§ Assigned task: Which of the lines in the data below contain the string "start"? Copy each of them.

§ Provided data:
::::::::

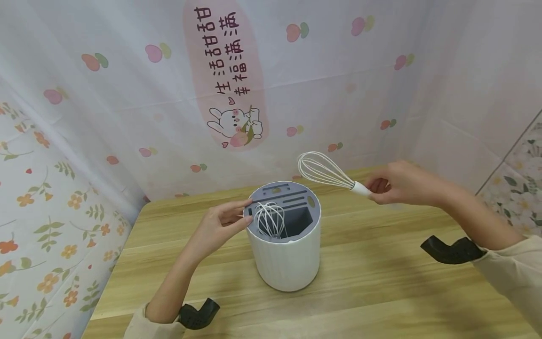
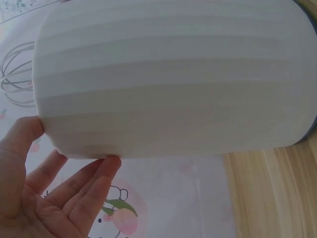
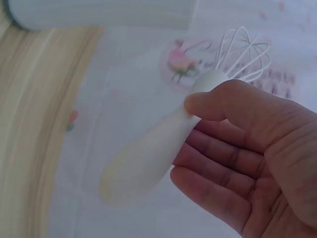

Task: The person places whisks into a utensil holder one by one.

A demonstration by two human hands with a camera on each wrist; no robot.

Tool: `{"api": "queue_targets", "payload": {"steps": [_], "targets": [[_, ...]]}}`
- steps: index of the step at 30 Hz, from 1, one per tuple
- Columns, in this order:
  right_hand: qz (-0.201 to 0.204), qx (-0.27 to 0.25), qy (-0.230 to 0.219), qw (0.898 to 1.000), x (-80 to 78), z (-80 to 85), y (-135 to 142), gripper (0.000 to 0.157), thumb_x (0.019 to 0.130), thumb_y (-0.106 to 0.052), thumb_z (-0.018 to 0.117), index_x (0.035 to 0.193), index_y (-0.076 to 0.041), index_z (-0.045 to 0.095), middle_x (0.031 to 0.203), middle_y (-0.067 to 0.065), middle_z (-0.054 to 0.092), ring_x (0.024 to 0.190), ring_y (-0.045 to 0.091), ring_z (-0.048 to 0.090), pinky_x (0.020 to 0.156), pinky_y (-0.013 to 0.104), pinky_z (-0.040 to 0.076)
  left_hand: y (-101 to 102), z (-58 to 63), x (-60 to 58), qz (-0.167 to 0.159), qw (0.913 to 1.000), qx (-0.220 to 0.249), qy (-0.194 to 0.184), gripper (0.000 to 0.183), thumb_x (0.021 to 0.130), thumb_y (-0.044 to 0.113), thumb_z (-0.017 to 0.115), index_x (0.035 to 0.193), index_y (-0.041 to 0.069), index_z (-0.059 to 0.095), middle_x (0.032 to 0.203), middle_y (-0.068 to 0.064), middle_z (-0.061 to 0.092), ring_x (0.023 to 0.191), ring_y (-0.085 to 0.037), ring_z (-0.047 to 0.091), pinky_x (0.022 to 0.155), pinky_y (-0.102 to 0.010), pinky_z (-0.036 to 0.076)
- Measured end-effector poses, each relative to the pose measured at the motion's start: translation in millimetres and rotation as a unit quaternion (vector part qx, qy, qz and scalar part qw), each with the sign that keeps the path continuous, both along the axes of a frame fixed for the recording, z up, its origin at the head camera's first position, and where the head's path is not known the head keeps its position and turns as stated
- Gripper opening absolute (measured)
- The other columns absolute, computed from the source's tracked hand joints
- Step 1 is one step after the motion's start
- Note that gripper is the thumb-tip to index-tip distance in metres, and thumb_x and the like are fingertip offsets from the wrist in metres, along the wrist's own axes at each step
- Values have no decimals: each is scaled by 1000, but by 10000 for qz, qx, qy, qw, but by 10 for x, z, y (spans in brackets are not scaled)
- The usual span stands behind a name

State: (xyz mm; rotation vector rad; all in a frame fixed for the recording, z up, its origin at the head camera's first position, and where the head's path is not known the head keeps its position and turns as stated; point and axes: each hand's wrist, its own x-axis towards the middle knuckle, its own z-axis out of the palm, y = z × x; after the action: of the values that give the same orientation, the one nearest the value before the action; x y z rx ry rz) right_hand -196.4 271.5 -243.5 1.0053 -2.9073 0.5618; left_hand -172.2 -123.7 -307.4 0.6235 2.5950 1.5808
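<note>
A white ribbed utensil holder [image 1: 285,263] with a grey slotted top [image 1: 279,189] stands upright on the table. Out of its opening sticks the wire head of a whisk [image 1: 269,219]; its handle is hidden inside. My left hand [image 1: 220,221] touches the left side of the rim with thumb and fingertips, and the left wrist view shows the fingers extended along the holder wall [image 2: 173,89]. Beyond the holder to the right, my right hand [image 1: 402,183] pinches a second whisk [image 1: 323,168] in the air. Its white handle [image 3: 148,153] lies between thumb and fingers, wires pointing left.
The wooden table [image 1: 381,273] extends on both sides of the holder. Behind it hangs a white printed curtain [image 1: 322,94]. A flowered cloth [image 1: 55,226] covers the left side, and another flowered panel [image 1: 521,188] is on the right.
</note>
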Motion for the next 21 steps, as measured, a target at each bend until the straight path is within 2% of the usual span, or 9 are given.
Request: {"api": "queue_targets", "payload": {"steps": [4,10,16,21], "targets": [[326,-135,69,9994,56,67,-159,7,80,-11,69,86,-13,69,75,-14,63,66,-2,59,61,20,51,-4,-2,0,-16,10000,6,-2,42,86,26,66,126,16,57,112,-8,63,96,-17,63,82,-38,50],[746,-444,-82,9962,80,174,-349,8,81,-10,68,88,-12,69,79,-11,65,68,0,60,63,22,52,-7,-7,5,10,10000,24,-11,42,85,26,66,126,16,58,111,-9,63,95,-17,63,81,-37,50],[1183,-612,-214,9909,117,302,-583,10,80,-9,68,89,-12,70,81,-11,65,70,1,61,67,26,53,-14,-25,-10,13,10000,56,49,42,85,25,66,125,13,58,112,-11,63,96,-20,63,82,-37,50],[1514,-657,-276,9859,126,360,-783,10,81,-10,67,91,-12,71,84,-9,66,73,1,62,69,25,53,-10,-31,-19,-17,9999,77,71,43,85,25,67,125,13,58,114,-12,62,98,-22,62,82,-36,50]]}}
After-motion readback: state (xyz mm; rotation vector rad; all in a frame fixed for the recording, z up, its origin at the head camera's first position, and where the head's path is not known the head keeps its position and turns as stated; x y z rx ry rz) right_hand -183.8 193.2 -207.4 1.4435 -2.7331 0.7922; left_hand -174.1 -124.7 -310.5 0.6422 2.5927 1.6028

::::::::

§ Answer:
- Measured end-effector poses, each relative to the pose measured at the motion's start: translation in millimetres and rotation as a unit quaternion (vector part qx, qy, qz and scalar part qw), each with the sign that keeps the path continuous, both along the axes of a frame fixed for the recording, z up, its origin at the head camera's first position, and where the head's path is not known the head keeps its position and turns as stated
- Step 1 is one step after the motion's start

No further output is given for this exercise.